And while the mallards unwilded, the nest grew.
On April 1, with nine eggs in the nest, the female mallard settled to incubating. Giving up all pretense of productivity, I sat in the kitchen window, day after day. While she sat on her nest. Day after day.
And then, on April 28, the hatching commenced. All afternoon the mallard fidgeted and turned and tended, eating some of the discarded shells and membranes, tucking the rest under the nest’s foundation of dried grasses. By nightfall the nest was filled with ducklings instead of eggs.
I set my alarm for sunrise the next morning, certain that the female mallard would lead her brood away as soon as the hatchlings were mobile enough. I didn’t want to miss a moment of their brief stay in the yard.

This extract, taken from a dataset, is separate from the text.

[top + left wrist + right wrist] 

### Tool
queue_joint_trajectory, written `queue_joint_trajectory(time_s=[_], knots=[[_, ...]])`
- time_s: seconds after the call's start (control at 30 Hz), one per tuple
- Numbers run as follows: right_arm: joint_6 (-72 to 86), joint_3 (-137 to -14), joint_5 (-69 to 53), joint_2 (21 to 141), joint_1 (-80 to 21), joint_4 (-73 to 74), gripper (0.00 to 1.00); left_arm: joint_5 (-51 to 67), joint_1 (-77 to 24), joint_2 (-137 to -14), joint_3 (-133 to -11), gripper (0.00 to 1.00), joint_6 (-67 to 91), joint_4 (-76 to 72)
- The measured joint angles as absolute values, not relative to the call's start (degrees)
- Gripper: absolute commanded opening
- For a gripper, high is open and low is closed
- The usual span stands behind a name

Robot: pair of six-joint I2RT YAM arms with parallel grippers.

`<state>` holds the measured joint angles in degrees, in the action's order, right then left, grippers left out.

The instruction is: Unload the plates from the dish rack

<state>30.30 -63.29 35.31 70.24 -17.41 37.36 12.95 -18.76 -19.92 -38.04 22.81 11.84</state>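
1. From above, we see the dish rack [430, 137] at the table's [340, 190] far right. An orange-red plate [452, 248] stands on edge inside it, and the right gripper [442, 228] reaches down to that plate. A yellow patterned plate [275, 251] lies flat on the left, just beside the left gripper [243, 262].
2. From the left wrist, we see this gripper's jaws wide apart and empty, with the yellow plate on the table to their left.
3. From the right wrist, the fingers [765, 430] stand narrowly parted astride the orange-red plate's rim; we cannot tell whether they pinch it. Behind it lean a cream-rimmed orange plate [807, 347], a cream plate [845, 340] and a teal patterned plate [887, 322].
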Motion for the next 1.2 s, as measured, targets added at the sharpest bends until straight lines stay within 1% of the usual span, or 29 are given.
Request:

And, of course, they didn’t stay.
I followed the mallards as their mother led them out of the yard and down our street and through a playground and up the next street over to a house on a canal without a fenced back yard. The homeowner was working in his yard when our odd parade arrived, and he nodded and shrugged when I waved from the sidewalk across the street. He told me that mallard mothers lead their brood through his yard, the only unfenced yard along the canal, all spring long. They head for the canal despite its dangerous populations of snapping turtles, snakes, and bullfrogs large enough to eat a baby duck. We agreed that yards are safer but mallards need canals.
Then I trudged home alone, wishing for a world both more and less wild.
I was shocked when the mallard led her brood back, that evening. My husband saw them coming up the sidewalk and called for me. The female mallard had guided her dozen day-old ducklings out into the canal and back again, safe and tired. We opened the gate and welcomed them home, pond wreckage forever forgiven as the sleepy family spilled back into their nest.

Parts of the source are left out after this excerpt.